-- Exercise objective --
Go through the lines below and copy each one that holds the string "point".

-- Source data --
****
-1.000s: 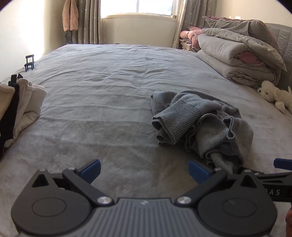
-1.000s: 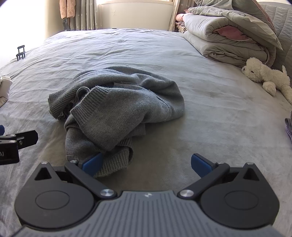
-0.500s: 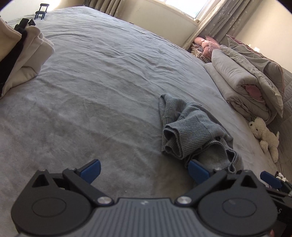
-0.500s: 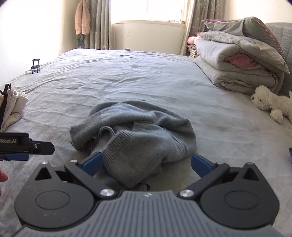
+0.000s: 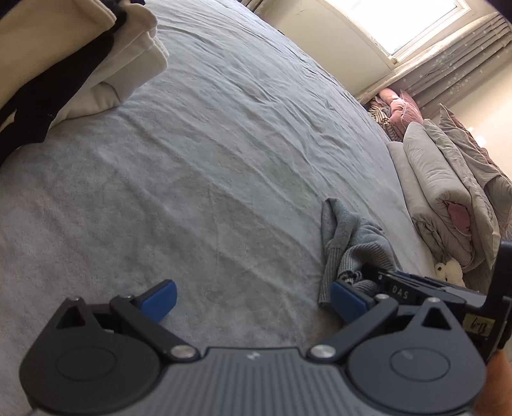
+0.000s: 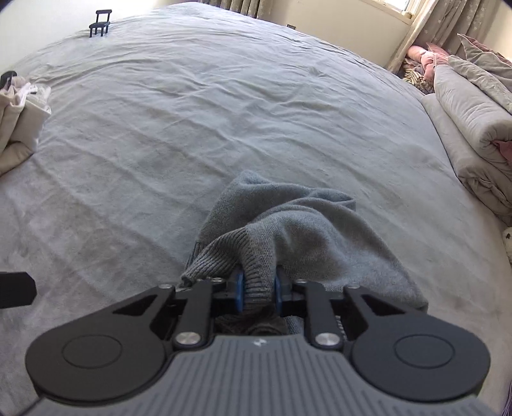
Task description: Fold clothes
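Note:
A crumpled grey knit sweater (image 6: 297,230) lies on the grey bed (image 6: 224,112). My right gripper (image 6: 258,289) is shut on a ribbed edge of the sweater, close to the camera. In the left wrist view the sweater (image 5: 352,246) shows at the lower right, with the right gripper's body beside it. My left gripper (image 5: 252,300) is open and empty, low over the bare bed to the left of the sweater.
A stack of folded cream and black clothes (image 5: 64,64) lies on the bed at the left, also in the right wrist view (image 6: 19,112). Folded duvets (image 6: 473,112) and a white plush toy (image 5: 449,268) lie at the right. A small black stand (image 6: 100,22) sits far back.
My right gripper has closed on the sweater's ribbed edge; it was open over the sweater before. My left gripper has tilted and swung left over the bare bed, still open.

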A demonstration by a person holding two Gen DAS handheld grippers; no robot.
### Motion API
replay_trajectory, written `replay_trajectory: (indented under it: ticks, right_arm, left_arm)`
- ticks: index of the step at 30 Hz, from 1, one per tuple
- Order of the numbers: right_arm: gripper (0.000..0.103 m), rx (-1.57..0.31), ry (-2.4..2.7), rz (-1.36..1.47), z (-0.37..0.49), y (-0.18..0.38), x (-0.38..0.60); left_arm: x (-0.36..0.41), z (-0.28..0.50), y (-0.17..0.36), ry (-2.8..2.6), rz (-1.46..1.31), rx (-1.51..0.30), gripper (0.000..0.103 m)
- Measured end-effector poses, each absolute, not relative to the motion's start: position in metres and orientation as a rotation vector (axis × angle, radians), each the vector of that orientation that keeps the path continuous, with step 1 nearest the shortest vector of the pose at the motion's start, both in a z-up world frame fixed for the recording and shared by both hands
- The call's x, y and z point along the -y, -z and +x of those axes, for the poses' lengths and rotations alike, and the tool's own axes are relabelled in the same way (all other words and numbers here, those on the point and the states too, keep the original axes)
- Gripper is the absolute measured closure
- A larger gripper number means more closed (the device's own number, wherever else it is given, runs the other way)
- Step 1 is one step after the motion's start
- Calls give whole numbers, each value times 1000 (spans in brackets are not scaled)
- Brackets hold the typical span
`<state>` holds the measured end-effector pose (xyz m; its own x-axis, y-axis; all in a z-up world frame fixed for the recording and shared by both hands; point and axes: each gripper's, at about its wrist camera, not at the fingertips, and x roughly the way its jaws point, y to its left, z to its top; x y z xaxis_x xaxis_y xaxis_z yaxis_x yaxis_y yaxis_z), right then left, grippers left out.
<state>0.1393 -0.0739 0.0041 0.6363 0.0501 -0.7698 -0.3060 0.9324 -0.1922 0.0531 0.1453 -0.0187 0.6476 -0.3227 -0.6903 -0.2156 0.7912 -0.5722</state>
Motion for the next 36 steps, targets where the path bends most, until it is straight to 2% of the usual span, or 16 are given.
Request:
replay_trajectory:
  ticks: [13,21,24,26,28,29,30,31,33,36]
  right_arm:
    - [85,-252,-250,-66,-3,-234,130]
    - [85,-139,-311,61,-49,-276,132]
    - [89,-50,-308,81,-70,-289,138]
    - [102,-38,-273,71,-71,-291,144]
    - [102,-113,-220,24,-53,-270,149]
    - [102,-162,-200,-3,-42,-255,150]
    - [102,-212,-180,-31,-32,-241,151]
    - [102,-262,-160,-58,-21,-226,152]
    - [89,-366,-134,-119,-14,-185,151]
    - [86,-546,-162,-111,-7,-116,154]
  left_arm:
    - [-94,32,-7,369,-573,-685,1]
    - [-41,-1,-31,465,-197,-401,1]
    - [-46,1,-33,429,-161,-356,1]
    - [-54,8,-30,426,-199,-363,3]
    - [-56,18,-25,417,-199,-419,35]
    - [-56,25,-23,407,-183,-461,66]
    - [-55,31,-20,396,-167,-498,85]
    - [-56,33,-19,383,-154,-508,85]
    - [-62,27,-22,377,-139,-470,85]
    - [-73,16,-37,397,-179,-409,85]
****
-- Answer section --
- The call's x, y and z point along the -y, -z and +x of those axes, for the poses' lengths and rotations alike, and the tool's own axes are relabelled in the same way (all other words and numbers here, those on the point and the states too, keep the original axes)
`<state>` holds the measured end-effector pose (xyz m; its own x-axis, y-axis; all in a z-up world frame fixed for the recording and shared by both hands; point and axes: each gripper's, at about its wrist camera, not at the fingertips, and x roughly the way its jaws point, y to its left, z to its top; x y z xaxis_x xaxis_y xaxis_z yaxis_x yaxis_y yaxis_z), right then left, grippers left out.

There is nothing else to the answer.